> What you are asked to do
Write each line out a second time, exactly as shown below.

====================

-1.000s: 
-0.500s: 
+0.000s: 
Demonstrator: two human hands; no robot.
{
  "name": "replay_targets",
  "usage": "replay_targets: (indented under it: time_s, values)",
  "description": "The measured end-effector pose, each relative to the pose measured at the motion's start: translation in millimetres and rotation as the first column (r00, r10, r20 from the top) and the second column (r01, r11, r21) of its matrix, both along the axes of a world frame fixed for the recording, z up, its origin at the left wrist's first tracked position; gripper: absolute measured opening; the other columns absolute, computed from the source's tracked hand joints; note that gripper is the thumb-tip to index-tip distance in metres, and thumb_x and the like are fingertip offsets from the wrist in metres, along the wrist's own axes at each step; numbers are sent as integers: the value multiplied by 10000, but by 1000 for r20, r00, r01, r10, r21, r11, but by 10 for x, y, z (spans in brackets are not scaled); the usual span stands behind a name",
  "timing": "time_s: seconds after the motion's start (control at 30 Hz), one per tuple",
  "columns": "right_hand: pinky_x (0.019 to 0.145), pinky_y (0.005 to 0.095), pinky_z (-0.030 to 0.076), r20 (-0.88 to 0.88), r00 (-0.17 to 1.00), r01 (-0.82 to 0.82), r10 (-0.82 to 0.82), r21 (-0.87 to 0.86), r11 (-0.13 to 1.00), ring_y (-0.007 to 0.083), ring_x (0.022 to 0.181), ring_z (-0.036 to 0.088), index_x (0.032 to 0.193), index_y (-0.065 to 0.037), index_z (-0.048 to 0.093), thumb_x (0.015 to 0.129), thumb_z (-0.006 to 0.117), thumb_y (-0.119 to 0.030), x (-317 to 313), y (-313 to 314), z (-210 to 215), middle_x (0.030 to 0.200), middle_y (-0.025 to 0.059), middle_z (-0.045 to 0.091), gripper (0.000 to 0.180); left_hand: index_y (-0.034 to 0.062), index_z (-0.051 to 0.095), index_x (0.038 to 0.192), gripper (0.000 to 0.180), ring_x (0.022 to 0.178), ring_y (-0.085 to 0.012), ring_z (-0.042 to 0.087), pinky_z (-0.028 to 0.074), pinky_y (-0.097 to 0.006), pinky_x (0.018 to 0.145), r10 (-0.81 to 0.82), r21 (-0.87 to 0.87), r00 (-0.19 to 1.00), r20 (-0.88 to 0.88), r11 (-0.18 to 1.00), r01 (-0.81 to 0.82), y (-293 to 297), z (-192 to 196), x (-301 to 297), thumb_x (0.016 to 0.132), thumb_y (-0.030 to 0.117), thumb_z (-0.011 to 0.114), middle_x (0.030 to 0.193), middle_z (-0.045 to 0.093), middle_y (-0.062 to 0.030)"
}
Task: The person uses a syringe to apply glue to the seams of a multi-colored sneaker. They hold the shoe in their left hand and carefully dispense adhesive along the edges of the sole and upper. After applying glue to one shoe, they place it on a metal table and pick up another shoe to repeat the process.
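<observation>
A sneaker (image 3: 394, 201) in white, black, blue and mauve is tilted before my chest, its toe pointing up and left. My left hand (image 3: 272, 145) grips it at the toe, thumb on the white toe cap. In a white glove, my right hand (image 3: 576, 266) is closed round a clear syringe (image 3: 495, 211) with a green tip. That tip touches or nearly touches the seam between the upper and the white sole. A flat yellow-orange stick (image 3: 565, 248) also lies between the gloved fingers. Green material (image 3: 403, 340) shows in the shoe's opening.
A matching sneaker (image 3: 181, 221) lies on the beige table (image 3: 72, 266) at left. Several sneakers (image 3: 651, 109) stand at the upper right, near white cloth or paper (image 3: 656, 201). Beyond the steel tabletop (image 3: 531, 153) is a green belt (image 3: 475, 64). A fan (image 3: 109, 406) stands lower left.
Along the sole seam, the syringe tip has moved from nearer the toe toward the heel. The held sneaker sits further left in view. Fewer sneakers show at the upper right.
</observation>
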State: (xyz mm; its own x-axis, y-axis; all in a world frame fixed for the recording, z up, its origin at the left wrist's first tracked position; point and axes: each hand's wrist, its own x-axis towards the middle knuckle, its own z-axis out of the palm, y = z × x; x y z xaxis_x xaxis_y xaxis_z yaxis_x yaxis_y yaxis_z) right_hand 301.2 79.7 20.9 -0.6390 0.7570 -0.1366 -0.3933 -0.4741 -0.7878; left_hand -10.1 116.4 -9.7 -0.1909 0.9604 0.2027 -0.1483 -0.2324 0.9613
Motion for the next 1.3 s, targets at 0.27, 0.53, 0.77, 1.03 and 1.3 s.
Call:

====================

> Reply
-1.000s: 
-0.500s: 
+0.000s: 
Demonstrator: two human hands; no robot.
{
  "name": "replay_targets",
  "usage": "replay_targets: (indented under it: time_s, values)",
  "description": "The measured end-effector pose, each relative to the pose measured at the motion's start: translation in millimetres and rotation as the first column (r00, r10, r20 from the top) and the second column (r01, r11, r21) of its matrix, both along the axes of a world frame fixed for the recording, z up, its origin at the left wrist's first tracked position; gripper: absolute measured opening; the other columns absolute, computed from the source's tracked hand joints; note that gripper is the thumb-tip to index-tip distance in metres, and thumb_x and the like are fingertip offsets from the wrist in metres, along the wrist's own axes at each step; numbers are sent as integers: the value multiplied by 10000, but by 1000 for r20, r00, r01, r10, r21, r11, but by 10 for x, y, z (spans in brackets are not scaled); the usual span stands behind a name",
  "timing": "time_s: seconds after the motion's start (control at 30 Hz), one per tuple",
  "columns": "right_hand: pinky_x (0.019 to 0.145), pinky_y (0.005 to 0.095), pinky_z (-0.030 to 0.076), r20 (-0.88 to 0.88), r00 (-0.17 to 1.00), r01 (-0.82 to 0.82), r10 (-0.82 to 0.82), r21 (-0.87 to 0.86), r11 (-0.13 to 1.00), ring_y (-0.007 to 0.083), ring_x (0.022 to 0.181), ring_z (-0.036 to 0.088), index_x (0.032 to 0.193), index_y (-0.065 to 0.037), index_z (-0.048 to 0.093), thumb_x (0.015 to 0.129), thumb_z (-0.006 to 0.117), thumb_y (-0.119 to 0.030), x (-317 to 313), y (-313 to 314), z (-210 to 215), middle_x (0.030 to 0.200), middle_y (-0.025 to 0.059), middle_z (-0.045 to 0.091), gripper (0.000 to 0.180); left_hand: index_y (-0.034 to 0.062), index_z (-0.051 to 0.095), index_x (0.038 to 0.192), gripper (0.000 to 0.180), ring_x (0.022 to 0.178), ring_y (-0.085 to 0.012), ring_z (-0.042 to 0.087), pinky_z (-0.028 to 0.074), pinky_y (-0.097 to 0.006), pinky_x (0.018 to 0.145), r10 (-0.81 to 0.82), r21 (-0.87 to 0.87), r00 (-0.19 to 1.00), r20 (-0.88 to 0.88), r11 (-0.18 to 1.00), r01 (-0.81 to 0.82), y (-293 to 297), z (-192 to 196), x (-301 to 297), thumb_x (0.016 to 0.132), thumb_y (-0.030 to 0.117), thumb_z (-0.011 to 0.114), middle_x (0.030 to 0.193), middle_z (-0.045 to 0.093), middle_y (-0.062 to 0.030)"
}
Task: The person uses a syringe to apply glue to the seams of a multi-colored sneaker. They hold the shoe in their left hand and carefully dispense adhesive along the edges of the sole and upper. After applying glue to one shoe, they place it on a metal table and pick up another shoe to repeat the process.
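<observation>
A sneaker (image 3: 394, 201) in white, black, blue and mauve is tilted before my chest, its toe pointing up and left. My left hand (image 3: 272, 145) grips it at the toe, thumb on the white toe cap. In a white glove, my right hand (image 3: 576, 266) is closed round a clear syringe (image 3: 495, 211) with a green tip. That tip touches or nearly touches the seam between the upper and the white sole. A flat yellow-orange stick (image 3: 565, 248) also lies between the gloved fingers. Green material (image 3: 403, 340) shows in the shoe's opening.
A matching sneaker (image 3: 181, 221) lies on the beige table (image 3: 72, 266) at left. Several sneakers (image 3: 651, 109) stand at the upper right, near white cloth or paper (image 3: 656, 201). Beyond the steel tabletop (image 3: 531, 153) is a green belt (image 3: 475, 64). A fan (image 3: 109, 406) stands lower left.
Along the sole seam, the syringe tip has moved from nearer the toe toward the heel. The held sneaker sits further left in view. Fewer sneakers show at the upper right.
</observation>
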State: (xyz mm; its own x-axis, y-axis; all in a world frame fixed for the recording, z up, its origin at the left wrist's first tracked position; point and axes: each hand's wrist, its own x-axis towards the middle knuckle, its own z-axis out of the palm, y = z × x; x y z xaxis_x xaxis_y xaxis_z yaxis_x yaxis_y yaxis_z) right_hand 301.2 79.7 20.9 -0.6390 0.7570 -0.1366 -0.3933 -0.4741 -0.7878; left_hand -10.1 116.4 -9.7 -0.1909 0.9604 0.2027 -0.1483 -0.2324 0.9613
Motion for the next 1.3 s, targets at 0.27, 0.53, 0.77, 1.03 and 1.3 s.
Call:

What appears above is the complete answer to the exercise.